If you wanted to be more objective about student and professor evaluation, you would have standardized measures of student performance across professors. In the rare case in which this is done, we learn all sorts of fascinating things, including things which raise questions about the unintended consequences of our evaluation systems.
Tyler Cowen points me to a paper in the Journal of Political Economy, by Scott E. Carrell and James E. West [ungated version].
In the U.S. Airforce Academy students are randomly assigned to professors but all take the same final exam. What makes the data really interesting is that there are mandatory follow-up courses so you can see the relationship between which Calculus I professor you had, and your performance in Calculus II! Here’s the summary sentence that Tyler quotes:
The overall pattern of the results shows that students of less experienced and less qualified professors perform significantly better in the contemporaneous course being taught. In contrast, the students of more experienced and more highly qualified introductory professors perform significantly better in the follow-on courses.

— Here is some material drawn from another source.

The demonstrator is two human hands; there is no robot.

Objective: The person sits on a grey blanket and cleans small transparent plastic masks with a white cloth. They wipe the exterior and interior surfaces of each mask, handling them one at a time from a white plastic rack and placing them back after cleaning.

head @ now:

Here’s a nice graph from the paper:
Student evaluations, unsurprisingly, laud the professors who raise performance in the initial course. The surprising thing is that this is negatively correlated with later performance. In my post on Babcock’s and Marks’ research, I touched on the possible unintended consequences of student evaluations of professors. This paper gives new reasons for concern (not to mention much additional evidence, e.g. that physical attractiveness strongly boosts student evaluations).
That said, the scary thing is that even with random assignment, rich data, and careful analysis there are multiple, quite different, explanations.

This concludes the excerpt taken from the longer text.